A couple of months ago, we wrote about maximizing the value of data with ontologies. Expressive ontologies enable smarter applications than those built with taxonomies, thesauri, or conceptual models. However, the difficulty of building and maintaining ontologies has prevented their adoption. We have changed that.
The traditional ontology-building process for a specific domain is time-consuming and tedious. Typically, a group of experts for a domain will begin by identifying the classes (the concepts in the domain at hand) and subclasses of interest. While this seems straightforward at first glance, think about the complexity of an everyday car. You need to capture every aspect of the vehicle: from engine and transmission to electronics and seat coverings.
The classes and subclasses then need to be organized in a taxonomic hierarchy with their relationships identified and defined. In order for the ontology to be considered authoritative and correct–and thus usable–there must be consensus among the participants. The larger the group and the greater the diversity of disciplines and specialties involved, the harder this becomes.
Human knowledge is often implicit and hard to describe in formal models, and there is no single correct mapping of knowledge to discrete structures. Even in smaller organizations, it often takes many experts months to create a domain ontology that is coherent and useful. And adequately maintaining it becomes a full-time commitment.
Now imagine being able to build the foundation of an ontology automatically, and to do so without requisite domain expertise. Kyndi’s breakthrough artificial intelligence (AI) technology, which unifies probabilistic and logical methods, makes this possible. Using the Kyndi Platform, you can extract key terms and concepts, and how they are related, from a body of documents. Because Kyndi software understands the context of the domain at hand, our patented Cognitive Memory technology then builds the overarching structure of classes and subclasses. We call the resulting output a “proto-ontology.”
Think of the “proto-ontology” as an advanced outline of an in-depth paper with the main points, concepts and relationships represented logically. For some, this kind of knowledge representation could meet their needs, while most need to flesh it out. Akin to using an outline as the springboard to craft sentences and paragraphs, a small team of experts now steps in to edit the “proto-ontology” to finalize a full-fledged ontology. This team can focus on the qualitative aspects of the ontology because the challenging and laborious part is largely complete.

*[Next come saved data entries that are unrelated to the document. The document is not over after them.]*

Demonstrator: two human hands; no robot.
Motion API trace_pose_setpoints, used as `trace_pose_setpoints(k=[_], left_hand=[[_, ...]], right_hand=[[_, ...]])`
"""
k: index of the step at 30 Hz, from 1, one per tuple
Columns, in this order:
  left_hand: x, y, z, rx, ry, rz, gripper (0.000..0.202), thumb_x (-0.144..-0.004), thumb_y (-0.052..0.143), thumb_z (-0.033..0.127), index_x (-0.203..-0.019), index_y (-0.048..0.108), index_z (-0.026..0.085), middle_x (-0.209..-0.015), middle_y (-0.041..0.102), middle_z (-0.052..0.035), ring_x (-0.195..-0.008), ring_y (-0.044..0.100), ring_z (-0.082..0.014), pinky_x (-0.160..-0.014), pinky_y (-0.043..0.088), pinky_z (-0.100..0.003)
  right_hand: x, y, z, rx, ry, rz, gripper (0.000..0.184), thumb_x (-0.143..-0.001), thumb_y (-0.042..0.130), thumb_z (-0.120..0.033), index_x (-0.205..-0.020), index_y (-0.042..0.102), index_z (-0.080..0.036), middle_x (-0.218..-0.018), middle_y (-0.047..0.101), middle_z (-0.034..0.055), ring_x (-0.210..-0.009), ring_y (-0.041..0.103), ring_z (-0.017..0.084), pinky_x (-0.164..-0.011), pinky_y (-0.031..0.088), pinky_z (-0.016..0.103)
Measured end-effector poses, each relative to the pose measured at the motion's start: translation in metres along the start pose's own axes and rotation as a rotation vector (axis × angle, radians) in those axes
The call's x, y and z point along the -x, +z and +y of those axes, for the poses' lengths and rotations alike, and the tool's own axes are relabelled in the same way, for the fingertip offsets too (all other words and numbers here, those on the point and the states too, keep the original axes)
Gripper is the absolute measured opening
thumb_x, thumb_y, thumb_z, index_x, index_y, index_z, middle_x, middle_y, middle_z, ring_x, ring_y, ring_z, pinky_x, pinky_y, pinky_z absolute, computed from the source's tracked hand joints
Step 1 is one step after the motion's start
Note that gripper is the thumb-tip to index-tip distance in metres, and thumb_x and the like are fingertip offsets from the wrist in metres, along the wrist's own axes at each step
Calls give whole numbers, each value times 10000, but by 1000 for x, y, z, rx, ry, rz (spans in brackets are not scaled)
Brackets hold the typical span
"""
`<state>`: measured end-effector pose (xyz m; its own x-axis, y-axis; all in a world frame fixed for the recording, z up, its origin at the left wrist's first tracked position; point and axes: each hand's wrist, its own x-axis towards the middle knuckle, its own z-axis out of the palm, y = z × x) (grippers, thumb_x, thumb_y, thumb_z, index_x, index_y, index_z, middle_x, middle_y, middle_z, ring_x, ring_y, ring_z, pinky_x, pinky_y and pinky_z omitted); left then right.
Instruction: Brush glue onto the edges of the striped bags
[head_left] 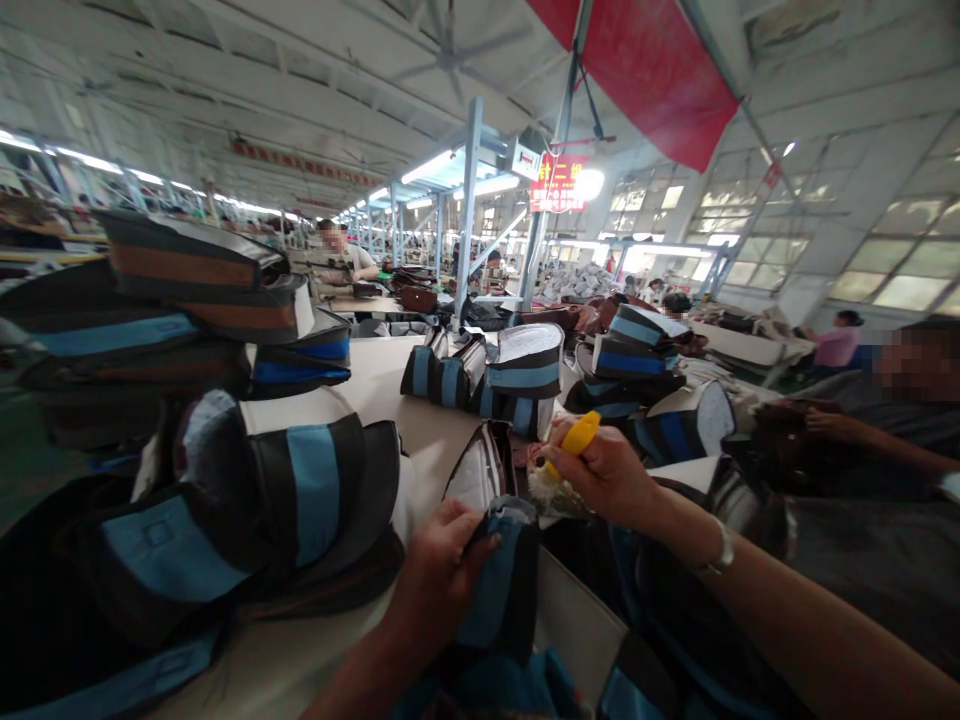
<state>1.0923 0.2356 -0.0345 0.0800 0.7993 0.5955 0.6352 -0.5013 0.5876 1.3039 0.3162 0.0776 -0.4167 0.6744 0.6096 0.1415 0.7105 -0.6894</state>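
My left hand (442, 565) is closed on the upper edge of a black and blue fabric bag piece (501, 590) held upright near the bottom middle of the head view. My right hand (604, 470) is closed round a brush with a yellow handle (579, 436); its pale bristles (541, 487) sit just above the top of the bag piece. A silver bracelet (721, 550) circles my right wrist. Behind the two hands a brown-edged open bag (484, 465) stands on the pale table (420, 420).
Stacks of black, blue and brown bag pieces (225, 300) rise at the left, with more piles (517, 375) across the table middle and right (645, 360). A co-worker's arm (862, 430) reaches in from the right. Another person (341, 260) sits at a far table.
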Motion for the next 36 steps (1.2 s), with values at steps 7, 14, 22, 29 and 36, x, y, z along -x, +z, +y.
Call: trace_pose_setpoints(k=[7,14,22,29,36], left_hand=[[0,25,9,-652,502,195,209,-952,450,56,-1001,647,104,-761,581,-59,-669,545,-202,-606,449,-329],[-4,29,17,-653,565,157,259,-978,365,55,-968,612,133,-760,567,-51,-667,530,-201,-581,442,-338],[-3,26,12,-595,599,145,241,-987,374,67,-961,604,137,-746,578,-44,-655,532,-186,-590,442,-332],[-11,-8,-23,-555,516,273,91,-978,531,169,-986,621,152,-736,584,-29,-650,550,-169,-603,446,-302],[-8,-26,-58,-333,54,400,225,-918,661,403,-981,621,190,-917,616,-42,-827,620,-186,-744,505,-294]], right_hand=[[-11,4,-20,149,-42,1,255,-957,564,-378,-792,612,-190,-638,552,-33,-543,466,101,-532,382,216],[-18,10,-18,619,-193,-227,277,-940,513,-296,-695,566,-178,-614,539,-4,-575,455,120,-604,325,260],[-22,21,-11,659,-228,-296,246,-868,612,-238,-639,535,-191,-554,463,-30,-503,337,106,-582,284,278],[-10,0,8,230,20,69,258,-867,673,-373,-704,647,-175,-591,571,-10,-538,479,112,-537,371,232],[22,49,41,-984,606,239,267,-814,726,-355,-685,594,-162,-386,388,-111,-325,209,29,-428,404,190]])
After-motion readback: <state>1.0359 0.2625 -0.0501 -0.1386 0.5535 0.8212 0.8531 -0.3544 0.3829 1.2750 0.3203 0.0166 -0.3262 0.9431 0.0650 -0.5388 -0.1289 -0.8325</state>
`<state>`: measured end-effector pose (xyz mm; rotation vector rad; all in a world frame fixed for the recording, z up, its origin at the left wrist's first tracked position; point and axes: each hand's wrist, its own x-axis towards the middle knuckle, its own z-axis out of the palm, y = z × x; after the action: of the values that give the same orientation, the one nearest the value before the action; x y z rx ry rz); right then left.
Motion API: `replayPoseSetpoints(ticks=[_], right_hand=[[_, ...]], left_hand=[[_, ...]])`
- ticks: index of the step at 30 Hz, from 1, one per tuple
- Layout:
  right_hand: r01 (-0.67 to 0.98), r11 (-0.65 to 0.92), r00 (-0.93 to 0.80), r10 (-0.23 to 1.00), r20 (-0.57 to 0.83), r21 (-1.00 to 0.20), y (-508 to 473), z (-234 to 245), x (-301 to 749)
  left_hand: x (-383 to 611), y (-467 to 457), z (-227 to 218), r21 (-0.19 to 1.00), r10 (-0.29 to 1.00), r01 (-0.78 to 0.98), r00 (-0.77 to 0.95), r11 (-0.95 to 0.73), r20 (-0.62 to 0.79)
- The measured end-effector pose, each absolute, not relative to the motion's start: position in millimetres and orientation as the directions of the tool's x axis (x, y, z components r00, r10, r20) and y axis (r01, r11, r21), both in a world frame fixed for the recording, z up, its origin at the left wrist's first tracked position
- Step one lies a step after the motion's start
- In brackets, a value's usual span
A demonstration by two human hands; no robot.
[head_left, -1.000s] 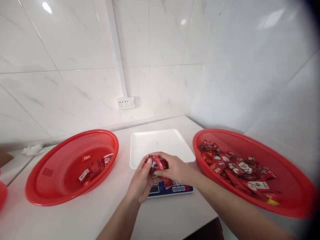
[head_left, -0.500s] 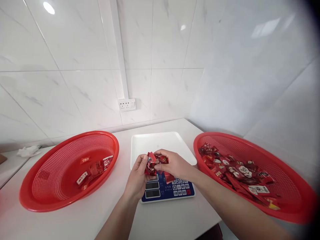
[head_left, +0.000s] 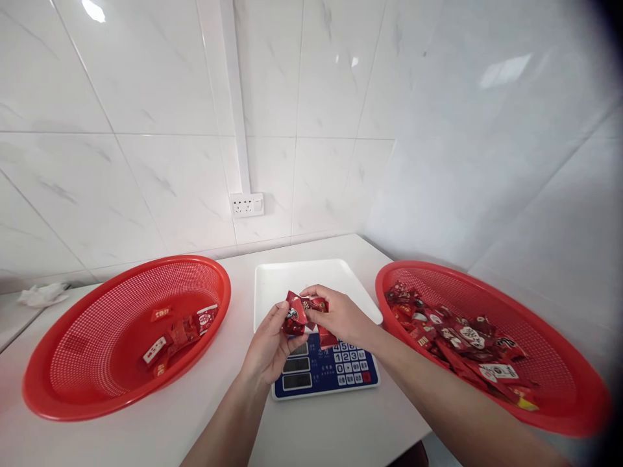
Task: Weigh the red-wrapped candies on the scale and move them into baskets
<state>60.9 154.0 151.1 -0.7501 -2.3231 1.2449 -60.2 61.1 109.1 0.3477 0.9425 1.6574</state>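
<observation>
Together, my left hand (head_left: 268, 345) and my right hand (head_left: 338, 318) hold several small red wrapped packets (head_left: 298, 312) close to each other. The left thumb presses on a packet with dark and white print, while its other fingers curl beneath. My right fingers pinch more red packets, and one (head_left: 327, 337) hangs below that hand. Both hands are above the front part of a white weighing scale (head_left: 282, 275) with a blue keypad panel (head_left: 326, 373). How many packets are held cannot be made out.
At the left stands a red perforated basket (head_left: 63, 363) with several red packets (head_left: 182, 331) in it. A second red basket (head_left: 559, 350) at the right holds a larger heap of packets (head_left: 467, 337). Behind the white table (head_left: 224, 421) is a tiled wall with a socket (head_left: 247, 204); crumpled tissue (head_left: 43, 296) lies far left.
The packets between my hands have shifted slightly, and my left fingers have spread a little beneath them. The camera view has tilted a bit; the baskets and scale otherwise stay put.
</observation>
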Motion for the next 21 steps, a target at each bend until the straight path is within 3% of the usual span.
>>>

Maintaining an ontology also becomes easier. Using the same method, a user can process new documents with the Kyndi Platform and add the additional “proto-ontology” output to their existing ontology. Merging the new output with the existing ontology is effortless because of our software’s contextual understanding of the material and our reasoner’s recall of the previous ontology generation effort.
With our unique approach to automated ontology generation, Kyndi opens up a world of possibilities to create and realize value from knowledge. More importantly, we make it possible with minimal resource and time commitments from you.